Les inventions biotechnologiques portent sur de la matière biologique. Celle-ci contient des informations génétiques, est reproductible et présente une grande complexité. Lors d'une révision générale intervenue en 2008, la Suisse a adapté sa loi sur les brevets aux dispositions de la Directive 98/44/CE relative à la protection juridique des inventions biotechnologiques.

 

Une invention biotechnologique est soumise aux mêmes critères généraux de brevetabilité que toute autre invention. En d'autres mots, elle doit être nouvelle (pas une simple découverte), et elle ne doit pas être évidente et utilisable industriellement.

La loi révisée sur les brevets garantit aux inventions biotechnologiques non seulement une protection efficace et appropriée, mais elle trace également les limites éthiques du brevetage d’inventions dans le domaine du vivant : par exemple le corps humain (y compris l'embryon) est exclu de la protection. Il en va de même pour les inventions qui sont contraires à l'ordre public et aux bonnes mœurs (p. ex. les procédés de clonage d'êtres humains).
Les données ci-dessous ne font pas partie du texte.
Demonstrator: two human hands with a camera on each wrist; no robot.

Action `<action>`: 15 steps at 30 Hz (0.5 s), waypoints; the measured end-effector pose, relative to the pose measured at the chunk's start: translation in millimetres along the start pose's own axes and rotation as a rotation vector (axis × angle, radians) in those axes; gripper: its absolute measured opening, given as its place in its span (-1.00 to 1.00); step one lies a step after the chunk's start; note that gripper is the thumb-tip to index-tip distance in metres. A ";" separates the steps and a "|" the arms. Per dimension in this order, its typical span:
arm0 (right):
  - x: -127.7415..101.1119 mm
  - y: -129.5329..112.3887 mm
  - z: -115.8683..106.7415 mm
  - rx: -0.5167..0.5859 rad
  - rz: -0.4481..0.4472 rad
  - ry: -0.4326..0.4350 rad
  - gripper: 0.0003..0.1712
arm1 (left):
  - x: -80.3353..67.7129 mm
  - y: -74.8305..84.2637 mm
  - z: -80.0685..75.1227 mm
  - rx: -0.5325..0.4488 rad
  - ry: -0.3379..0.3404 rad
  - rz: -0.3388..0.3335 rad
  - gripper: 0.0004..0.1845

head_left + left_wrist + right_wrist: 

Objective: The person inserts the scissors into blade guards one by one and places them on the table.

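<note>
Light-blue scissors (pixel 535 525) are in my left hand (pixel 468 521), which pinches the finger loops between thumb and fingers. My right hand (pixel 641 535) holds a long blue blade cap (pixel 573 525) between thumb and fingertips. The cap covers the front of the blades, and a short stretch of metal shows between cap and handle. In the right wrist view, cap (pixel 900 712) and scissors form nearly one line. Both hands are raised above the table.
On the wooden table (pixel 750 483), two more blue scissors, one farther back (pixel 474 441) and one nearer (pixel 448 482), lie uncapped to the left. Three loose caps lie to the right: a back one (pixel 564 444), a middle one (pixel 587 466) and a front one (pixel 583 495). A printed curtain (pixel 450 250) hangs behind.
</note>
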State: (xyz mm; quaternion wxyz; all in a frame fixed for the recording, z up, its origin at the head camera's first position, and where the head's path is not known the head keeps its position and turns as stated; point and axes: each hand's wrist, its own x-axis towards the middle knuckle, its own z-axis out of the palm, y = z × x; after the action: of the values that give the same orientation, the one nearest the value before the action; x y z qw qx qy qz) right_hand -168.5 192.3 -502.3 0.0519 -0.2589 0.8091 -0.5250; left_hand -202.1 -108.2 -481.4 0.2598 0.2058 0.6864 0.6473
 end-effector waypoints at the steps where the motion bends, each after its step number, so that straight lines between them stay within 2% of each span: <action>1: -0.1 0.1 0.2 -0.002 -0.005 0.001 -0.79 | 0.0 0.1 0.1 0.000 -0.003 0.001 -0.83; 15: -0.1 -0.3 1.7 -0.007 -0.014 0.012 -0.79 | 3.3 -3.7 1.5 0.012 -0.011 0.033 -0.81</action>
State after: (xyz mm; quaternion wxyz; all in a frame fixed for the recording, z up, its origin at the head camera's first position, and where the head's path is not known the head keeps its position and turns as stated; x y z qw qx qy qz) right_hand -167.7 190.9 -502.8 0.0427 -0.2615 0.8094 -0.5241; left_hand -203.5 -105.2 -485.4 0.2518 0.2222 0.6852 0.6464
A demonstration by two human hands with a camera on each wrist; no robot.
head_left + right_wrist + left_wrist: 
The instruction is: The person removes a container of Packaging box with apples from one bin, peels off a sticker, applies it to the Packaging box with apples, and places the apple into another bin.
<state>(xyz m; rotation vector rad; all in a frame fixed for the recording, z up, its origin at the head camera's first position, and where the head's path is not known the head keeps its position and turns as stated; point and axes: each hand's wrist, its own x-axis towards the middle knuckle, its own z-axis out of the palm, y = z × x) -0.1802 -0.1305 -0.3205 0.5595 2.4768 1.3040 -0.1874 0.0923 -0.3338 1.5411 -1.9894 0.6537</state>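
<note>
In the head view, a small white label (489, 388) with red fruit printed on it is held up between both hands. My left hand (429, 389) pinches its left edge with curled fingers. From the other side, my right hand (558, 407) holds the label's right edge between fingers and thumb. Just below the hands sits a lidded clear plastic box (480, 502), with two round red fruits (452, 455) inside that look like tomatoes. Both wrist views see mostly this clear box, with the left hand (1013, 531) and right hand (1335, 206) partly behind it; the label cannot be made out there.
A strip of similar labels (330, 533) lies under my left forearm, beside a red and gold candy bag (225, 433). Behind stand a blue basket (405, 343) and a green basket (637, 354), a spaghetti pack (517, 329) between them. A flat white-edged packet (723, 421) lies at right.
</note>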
La loi sur les brevets définit en outre les exceptions aux effets du brevet. Ainsi sont autorisés, indépendamment de l’accord du titulaire du brevet :

  • la recherche scientifique sur l'objet de l'invention (privilège de la recherche);
  • le libre accès au matériel végétal génétique à des fins de recherche et de reproduction (privilège de l'obtenteur);
  • l’utilisation d’une invention brevetée à des fins pédagogiques;
  • la multiplication du produit de la récolte par les agriculteurs dans leur propre exploitation (privilège des agriculteurs).


Les dispositions révisées garantissent, dans le domaine de la biotechnologie, un équilibre approprié entre les intérêts du titulaire du brevet et ceux de la collectivité.